- Born: Hajiya Sa'adatu Ahmad 1945 Katsina State, Nigeria
- Died: March 2, 2013 (aged 67–68) Funtua
- Genres: Hausa singer
- Occupation: singer

= Barmani Choge =

Nigerian Hausa singer (1945–2013)

Hajiya Sa'adatu Ahmad, known as Barmani Choge (1945–2013) was a Hausa singer.

==Life==
Hajiya Sa'adatu Ahmad was born in 1945 in the village of Gwaigwayi, in Katsina State in northern Nigeria. Born into a household of Islamic scholars, she received Islamic education from her father. She also took part in dandali, open-air playing and singing with other children. At the age of fifteen she married Alhaji Aliya, a local young businessman, with whom she had twelve children. Her husband had himself sung and played the garaya lute with his father, and encouraged her singing. In 1973 she started performing at marriage and naming ceremonies. She gained "a reputation as a boisterous and uninhibited performer who 'said it like it was', since she addressed issues intimate to women, about life, wealth, husbands and survival."

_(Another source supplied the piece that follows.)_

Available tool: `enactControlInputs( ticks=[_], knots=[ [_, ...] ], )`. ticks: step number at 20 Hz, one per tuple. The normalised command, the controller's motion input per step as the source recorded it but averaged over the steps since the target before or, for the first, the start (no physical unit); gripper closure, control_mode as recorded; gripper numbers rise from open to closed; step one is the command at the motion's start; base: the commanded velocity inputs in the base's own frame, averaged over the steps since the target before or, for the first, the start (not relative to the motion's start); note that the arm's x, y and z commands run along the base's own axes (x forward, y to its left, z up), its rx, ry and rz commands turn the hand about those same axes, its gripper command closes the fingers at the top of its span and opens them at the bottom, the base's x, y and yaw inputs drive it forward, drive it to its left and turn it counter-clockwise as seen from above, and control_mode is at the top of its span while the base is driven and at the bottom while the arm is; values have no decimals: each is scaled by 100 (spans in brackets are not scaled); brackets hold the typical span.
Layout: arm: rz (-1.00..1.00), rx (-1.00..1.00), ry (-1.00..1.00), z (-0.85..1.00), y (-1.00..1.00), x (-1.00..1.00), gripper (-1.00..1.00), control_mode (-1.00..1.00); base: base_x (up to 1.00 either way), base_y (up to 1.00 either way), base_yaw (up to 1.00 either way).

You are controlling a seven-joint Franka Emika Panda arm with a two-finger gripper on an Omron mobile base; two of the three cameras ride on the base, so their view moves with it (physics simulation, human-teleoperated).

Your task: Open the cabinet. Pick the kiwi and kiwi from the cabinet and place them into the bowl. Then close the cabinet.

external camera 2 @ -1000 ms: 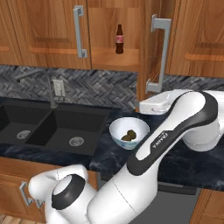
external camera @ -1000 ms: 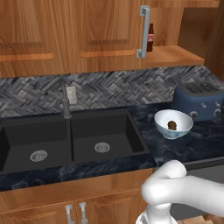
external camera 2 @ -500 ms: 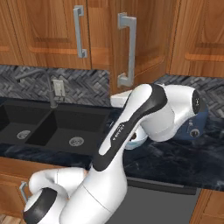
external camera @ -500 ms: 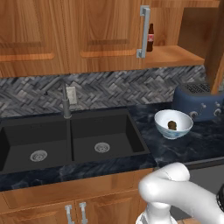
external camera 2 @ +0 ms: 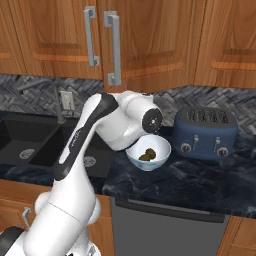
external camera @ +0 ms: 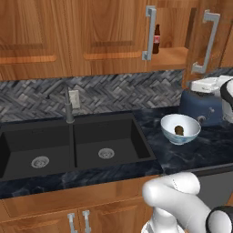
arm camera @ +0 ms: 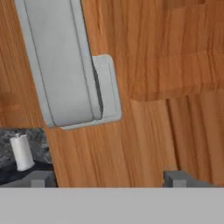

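Hand view: the cabinet's right door (arm camera: 144, 109) fills the frame at close range, with the lower end of its silver bar handle (arm camera: 65, 70) just above and left of the gripper (arm camera: 105, 178), whose two dark tips stand wide apart with nothing between them, so the pincer is open and empty. From the left base view that door (external camera: 200, 41) hangs partly ajar, a gap showing the shelf and a cola bottle (external camera: 156, 38); the left door (external camera: 104, 36) looks shut. Both kiwis (external camera 2: 146, 154) lie in the bowl (external camera 2: 148, 161) on the dark counter (external camera 2: 200, 182), so closing the cabinet appears to be the step in hand. I judge the best way is to press flat on the door panel near the handle's side, far from the hinge, and follow the door's arc until it sits flush, keeping the tips clear of the handle.

The counter is dark marbled stone; a blue toaster (external camera 2: 206, 131) stands to the right of the bowl, a black double sink (external camera: 68, 148) with a faucet (external camera: 68, 107) to the left, against a grey herringbone backsplash (external camera: 113, 91).
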Motion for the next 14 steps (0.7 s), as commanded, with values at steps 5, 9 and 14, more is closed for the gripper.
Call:
enactControlInputs(
  ticks=[5, 9, 14],
  knots=[
    [-23, 33, 0, -15, 0, 100, -100, -100, 0, 0, 0],
    [-19, 39, 0, -1, -3, 100, -100, -100, 0, 0, 0],
    [-12, 37, 16, 1, -33, 100, -100, -100, 0, 0, 0]
  ],
)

Alhaji Aliyu died in 1991. Hajiya Sa’adatu remarried in 1995 to Alhaji Bello Kansila, but the marriage only lasted a year. For the rest of her life she concentrated on her performance and looking after her children. Her last public performance was in Kaduna on 15 December 2012. She fell ill soon after, and died, aged 68, in Funtuwa on 2 March 2013.